- What to work on -
Transcribe the data in full and exactly, omitting any pictures.

- Information supplied -
* * * * * * * * *
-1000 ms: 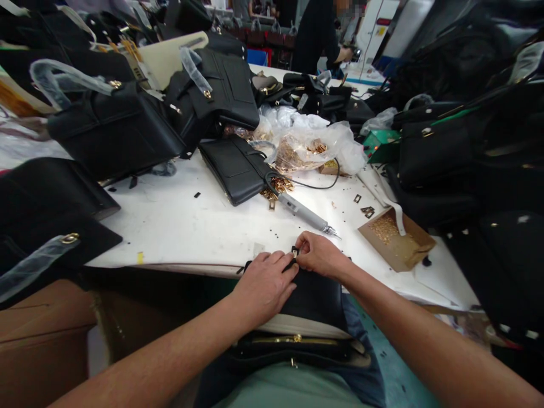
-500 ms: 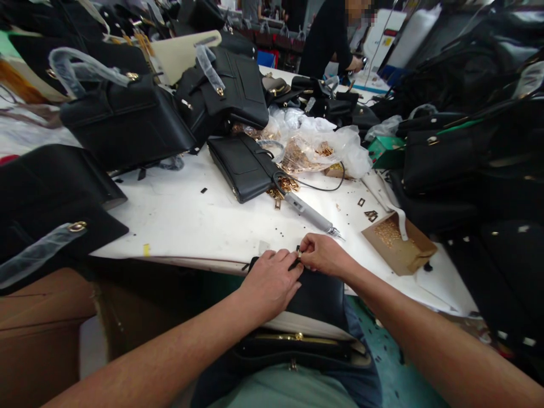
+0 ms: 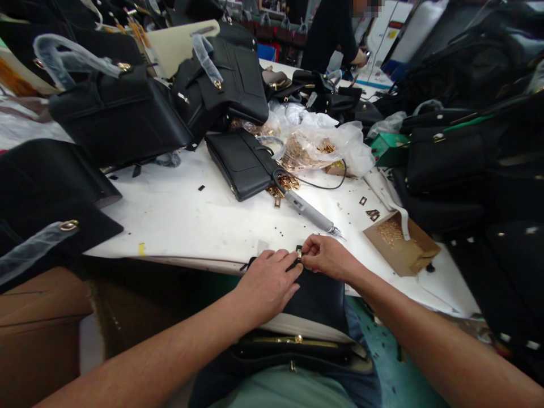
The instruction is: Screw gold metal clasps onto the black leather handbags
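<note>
A black handbag (image 3: 321, 296) lies on my lap against the table's front edge, its pale lining and gold-coloured frame (image 3: 293, 340) showing nearer my body. At the bag's far edge sits a small gold-coloured metal fitting (image 3: 300, 254) on a short black tab. My left hand (image 3: 267, 286) is closed over the bag, its fingertips pressing beside the fitting. Thumb and forefinger of my right hand (image 3: 323, 258) pinch at the fitting from the right. A grey electric screwdriver (image 3: 312, 212) rests on the table just beyond my hands.
Another black bag (image 3: 242, 164) lies mid-table beside loose gold-coloured hardware and plastic bags (image 3: 314, 141). A cardboard box (image 3: 419, 255) with small gold-coloured parts stands at right. Black bags (image 3: 119, 119) crowd the left, more the right. Across the table, a person (image 3: 329, 39) in dark clothing works.
The view has shifted slightly. My right fingers have moved a little off the gold-coloured fitting, which shows more fully now. The left hand stays in place on the bag.
</note>
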Available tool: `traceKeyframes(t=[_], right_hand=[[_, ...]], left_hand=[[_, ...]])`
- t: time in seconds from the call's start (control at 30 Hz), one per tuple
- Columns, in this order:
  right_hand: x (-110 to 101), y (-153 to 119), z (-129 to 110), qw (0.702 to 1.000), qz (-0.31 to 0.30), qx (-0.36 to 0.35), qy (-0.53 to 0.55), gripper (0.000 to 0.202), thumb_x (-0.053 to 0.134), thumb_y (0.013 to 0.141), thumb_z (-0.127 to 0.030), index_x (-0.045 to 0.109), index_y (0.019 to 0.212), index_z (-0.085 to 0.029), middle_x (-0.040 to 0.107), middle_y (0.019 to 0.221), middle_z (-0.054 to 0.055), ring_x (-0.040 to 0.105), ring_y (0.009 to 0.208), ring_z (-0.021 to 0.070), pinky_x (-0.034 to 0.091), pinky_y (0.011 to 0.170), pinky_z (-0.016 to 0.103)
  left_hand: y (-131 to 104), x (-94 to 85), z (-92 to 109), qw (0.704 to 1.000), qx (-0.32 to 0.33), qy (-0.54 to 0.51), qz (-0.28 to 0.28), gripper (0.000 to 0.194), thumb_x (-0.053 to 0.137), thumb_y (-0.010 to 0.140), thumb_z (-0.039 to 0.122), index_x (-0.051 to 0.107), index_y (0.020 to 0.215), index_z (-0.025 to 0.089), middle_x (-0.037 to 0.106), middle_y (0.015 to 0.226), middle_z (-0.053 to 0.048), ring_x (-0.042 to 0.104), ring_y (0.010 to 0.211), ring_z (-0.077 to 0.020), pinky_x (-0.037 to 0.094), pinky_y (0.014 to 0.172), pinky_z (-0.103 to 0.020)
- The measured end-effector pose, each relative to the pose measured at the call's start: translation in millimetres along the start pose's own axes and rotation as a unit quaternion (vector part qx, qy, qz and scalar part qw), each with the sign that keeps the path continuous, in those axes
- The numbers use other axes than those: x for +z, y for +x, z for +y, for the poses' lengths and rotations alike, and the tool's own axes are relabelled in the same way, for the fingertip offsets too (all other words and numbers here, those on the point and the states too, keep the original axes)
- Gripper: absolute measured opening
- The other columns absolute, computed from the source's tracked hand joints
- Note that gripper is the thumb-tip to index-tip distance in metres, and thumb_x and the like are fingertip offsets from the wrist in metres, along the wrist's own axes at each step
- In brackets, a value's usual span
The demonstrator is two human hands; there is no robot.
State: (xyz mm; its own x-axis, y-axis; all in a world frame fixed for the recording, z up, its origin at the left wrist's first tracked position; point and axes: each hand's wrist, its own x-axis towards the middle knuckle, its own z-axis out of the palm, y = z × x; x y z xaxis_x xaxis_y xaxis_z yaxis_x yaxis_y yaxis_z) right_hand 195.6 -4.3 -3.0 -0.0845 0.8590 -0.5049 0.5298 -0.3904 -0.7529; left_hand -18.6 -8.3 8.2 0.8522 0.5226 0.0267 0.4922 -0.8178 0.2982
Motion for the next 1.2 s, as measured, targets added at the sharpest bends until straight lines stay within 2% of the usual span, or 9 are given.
traceKeyframes(t=[0.2,0.4,0.53,0.7,0.9,1.2], right_hand=[[-0.9,2.8,-11.1,0.999,-0.002,0.032,-0.035,0.021,0.062,0.066,-0.011,0.056,0.084,-0.022,0.059,0.055,-0.008,0.058,0.045,0.0113,0.040,0.042,0.021],[0.7,7.3,-11.5,0.998,-0.005,0.037,-0.048,0.025,0.061,0.063,-0.010,0.055,0.085,-0.021,0.061,0.054,-0.007,0.059,0.045,0.0127,0.042,0.042,0.021],[-0.2,6.9,-6.3,0.999,0.004,0.028,-0.038,0.027,0.062,0.063,-0.010,0.055,0.087,-0.021,0.063,0.057,-0.007,0.061,0.047,0.0135,0.044,0.042,0.021],[-5.2,5.9,-10.5,0.997,-0.002,0.056,0.049,0.022,0.064,0.068,-0.011,0.055,0.086,-0.020,0.063,0.055,-0.006,0.062,0.045,0.0133,0.046,0.040,0.020],[-4.9,14.1,-10.4,0.992,0.019,0.097,0.075,0.008,0.058,0.077,-0.013,0.057,0.082,-0.019,0.064,0.054,-0.004,0.063,0.041,0.0136,0.049,0.039,0.020],[-0.8,15.1,-10.2,0.992,0.031,0.107,0.058,0.007,0.062,0.078,-0.015,0.059,0.082,-0.019,0.066,0.056,-0.002,0.064,0.041,0.0141,0.047,0.036,0.018]], left_hand=[[2.3,-9.0,-6.2,1.000,0.017,-0.012,-0.020,0.048,0.059,0.096,0.039,0.053,0.137,0.015,0.057,0.143,-0.011,0.052,0.125,-0.0275,0.041,0.101,-0.045],[11.4,-20.3,-7.6,0.998,0.021,-0.003,-0.057,0.035,0.062,0.094,0.038,0.061,0.123,0.019,0.065,0.121,-0.009,0.056,0.112,-0.0271,0.044,0.091,-0.043],[9.3,-15.4,-8.2,0.999,0.018,-0.013,-0.040,0.041,0.060,0.095,0.039,0.057,0.131,0.020,0.061,0.132,-0.009,0.054,0.120,-0.0268,0.042,0.100,-0.044],[4.8,-5.2,-11.4,0.999,0.014,-0.029,-0.015,0.045,0.060,0.095,0.040,0.055,0.135,0.019,0.056,0.144,-0.008,0.041,0.141,-0.0280,0.025,0.120,-0.049],[7.6,-5.8,-13.7,0.999,0.020,-0.045,-0.021,0.044,0.063,0.093,0.038,0.058,0.131,0.018,0.057,0.141,-0.011,0.041,0.143,-0.0284,0.032,0.119,-0.046],[5.5,-2.3,-13.4,0.999,0.016,-0.046,-0.010,0.043,0.061,0.094,0.037,0.057,0.132,0.018,0.052,0.147,-0.011,0.044,0.140,-0.0286,0.035,0.119,-0.047]])
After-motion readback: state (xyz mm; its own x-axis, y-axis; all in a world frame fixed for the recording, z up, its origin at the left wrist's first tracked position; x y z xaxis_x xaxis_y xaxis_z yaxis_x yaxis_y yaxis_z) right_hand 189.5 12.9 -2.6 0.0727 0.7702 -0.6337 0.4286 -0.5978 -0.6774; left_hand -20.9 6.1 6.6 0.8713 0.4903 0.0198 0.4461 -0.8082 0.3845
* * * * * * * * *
- Response box -
-1000 ms: 
-500 ms: 
+0 ms: 
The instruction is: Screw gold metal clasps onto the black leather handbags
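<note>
A black handbag (image 3: 321, 296) lies on my lap against the table's front edge, its pale lining and gold-coloured frame (image 3: 293, 340) showing nearer my body. At the bag's far edge sits a small gold-coloured metal fitting (image 3: 300, 254) on a short black tab. My left hand (image 3: 267, 286) is closed over the bag, its fingertips pressing beside the fitting. Thumb and forefinger of my right hand (image 3: 323, 258) pinch at the fitting from the right. A grey electric screwdriver (image 3: 312, 212) rests on the table just beyond my hands.
Another black bag (image 3: 242, 164) lies mid-table beside loose gold-coloured hardware and plastic bags (image 3: 314, 141). A cardboard box (image 3: 419, 255) with small gold-coloured parts stands at right. Black bags (image 3: 119, 119) crowd the left, more the right. Across the table, a person (image 3: 329, 39) in dark clothing works.
The view has shifted slightly. My right fingers have moved a little off the gold-coloured fitting, which shows more fully now. The left hand stays in place on the bag.
</note>
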Available tool: `traceKeyframes(t=[_], right_hand=[[_, ...]], left_hand=[[_, ...]])`
- t: time in seconds from the call's start (control at 30 Hz), one per tuple
- Columns, in this order:
  right_hand: x (-110 to 101), y (-153 to 119), z (-129 to 110), qw (0.702 to 1.000), qz (-0.31 to 0.30), qx (-0.36 to 0.35), qy (-0.53 to 0.55), gripper (0.000 to 0.202), thumb_x (-0.053 to 0.134), thumb_y (0.013 to 0.141), thumb_z (-0.127 to 0.030), index_x (-0.045 to 0.109), index_y (0.019 to 0.212), index_z (-0.085 to 0.029), middle_x (-0.040 to 0.107), middle_y (0.019 to 0.221), middle_z (-0.054 to 0.055), ring_x (-0.040 to 0.105), ring_y (0.009 to 0.208), ring_z (-0.021 to 0.070), pinky_x (-0.034 to 0.091), pinky_y (0.011 to 0.170), pinky_z (-0.016 to 0.103)
  left_hand: y (-131 to 104), x (-94 to 85), z (-92 to 109), qw (0.704 to 1.000), qx (-0.32 to 0.33), qy (-0.54 to 0.51), qz (-0.28 to 0.28), gripper (0.000 to 0.194), thumb_x (-0.053 to 0.137), thumb_y (-0.010 to 0.140), thumb_z (-0.039 to 0.122), index_x (-0.051 to 0.107), index_y (0.020 to 0.215), index_z (-0.025 to 0.089), middle_x (-0.037 to 0.106), middle_y (0.015 to 0.226), middle_z (-0.053 to 0.048), ring_x (-0.042 to 0.104), ring_y (0.010 to 0.211), ring_z (-0.077 to 0.020), pinky_x (-0.037 to 0.094), pinky_y (0.014 to 0.172), pinky_z (-0.103 to 0.020)
- The measured end-effector pose, each relative to the pose measured at the call's start: translation in millimetres along the start pose's own axes and rotation as a unit quaternion (vector part qx, qy, qz and scalar part qw), each with the sign that keeps the path continuous, in those axes
- The numbers use other axes than those: x for +z, y for +x, z for +y, for the poses' lengths and rotations alike, and the tool's own axes are relabelled in the same way, for the fingertip offsets too (all other words and numbers here, those on the point and the states too, keep the original axes)
- Gripper: absolute measured opening
- The other columns absolute, computed from the source's tracked hand joints
- Note that gripper is the thumb-tip to index-tip distance in metres, and thumb_x and the like are fingertip offsets from the wrist in metres, along the wrist's own axes at each step
- In brackets, a value's usual span
The demonstrator is two human hands; there is no robot.
State: (xyz mm; its own x-axis, y-axis; all in a world frame fixed for the recording, z up, its origin at the left wrist's first tracked position; point and axes: each hand's wrist, its own x-axis towards the middle knuckle, its own z-axis out of the palm, y = z × x; x y z xaxis_x xaxis_y xaxis_z yaxis_x yaxis_y yaxis_z) right_hand 195.6 -4.3 -3.0 -0.0845 0.8590 -0.5049 0.5298 -0.3904 -0.7529; left_hand -18.6 -8.3 8.2 0.8522 0.5226 0.0267 0.4922 -0.8178 0.2982
Motion for the next 1.2 s, as measured, targets added at the sharpest bends until straight lines stay within 2% of the usual span, or 9 are given.
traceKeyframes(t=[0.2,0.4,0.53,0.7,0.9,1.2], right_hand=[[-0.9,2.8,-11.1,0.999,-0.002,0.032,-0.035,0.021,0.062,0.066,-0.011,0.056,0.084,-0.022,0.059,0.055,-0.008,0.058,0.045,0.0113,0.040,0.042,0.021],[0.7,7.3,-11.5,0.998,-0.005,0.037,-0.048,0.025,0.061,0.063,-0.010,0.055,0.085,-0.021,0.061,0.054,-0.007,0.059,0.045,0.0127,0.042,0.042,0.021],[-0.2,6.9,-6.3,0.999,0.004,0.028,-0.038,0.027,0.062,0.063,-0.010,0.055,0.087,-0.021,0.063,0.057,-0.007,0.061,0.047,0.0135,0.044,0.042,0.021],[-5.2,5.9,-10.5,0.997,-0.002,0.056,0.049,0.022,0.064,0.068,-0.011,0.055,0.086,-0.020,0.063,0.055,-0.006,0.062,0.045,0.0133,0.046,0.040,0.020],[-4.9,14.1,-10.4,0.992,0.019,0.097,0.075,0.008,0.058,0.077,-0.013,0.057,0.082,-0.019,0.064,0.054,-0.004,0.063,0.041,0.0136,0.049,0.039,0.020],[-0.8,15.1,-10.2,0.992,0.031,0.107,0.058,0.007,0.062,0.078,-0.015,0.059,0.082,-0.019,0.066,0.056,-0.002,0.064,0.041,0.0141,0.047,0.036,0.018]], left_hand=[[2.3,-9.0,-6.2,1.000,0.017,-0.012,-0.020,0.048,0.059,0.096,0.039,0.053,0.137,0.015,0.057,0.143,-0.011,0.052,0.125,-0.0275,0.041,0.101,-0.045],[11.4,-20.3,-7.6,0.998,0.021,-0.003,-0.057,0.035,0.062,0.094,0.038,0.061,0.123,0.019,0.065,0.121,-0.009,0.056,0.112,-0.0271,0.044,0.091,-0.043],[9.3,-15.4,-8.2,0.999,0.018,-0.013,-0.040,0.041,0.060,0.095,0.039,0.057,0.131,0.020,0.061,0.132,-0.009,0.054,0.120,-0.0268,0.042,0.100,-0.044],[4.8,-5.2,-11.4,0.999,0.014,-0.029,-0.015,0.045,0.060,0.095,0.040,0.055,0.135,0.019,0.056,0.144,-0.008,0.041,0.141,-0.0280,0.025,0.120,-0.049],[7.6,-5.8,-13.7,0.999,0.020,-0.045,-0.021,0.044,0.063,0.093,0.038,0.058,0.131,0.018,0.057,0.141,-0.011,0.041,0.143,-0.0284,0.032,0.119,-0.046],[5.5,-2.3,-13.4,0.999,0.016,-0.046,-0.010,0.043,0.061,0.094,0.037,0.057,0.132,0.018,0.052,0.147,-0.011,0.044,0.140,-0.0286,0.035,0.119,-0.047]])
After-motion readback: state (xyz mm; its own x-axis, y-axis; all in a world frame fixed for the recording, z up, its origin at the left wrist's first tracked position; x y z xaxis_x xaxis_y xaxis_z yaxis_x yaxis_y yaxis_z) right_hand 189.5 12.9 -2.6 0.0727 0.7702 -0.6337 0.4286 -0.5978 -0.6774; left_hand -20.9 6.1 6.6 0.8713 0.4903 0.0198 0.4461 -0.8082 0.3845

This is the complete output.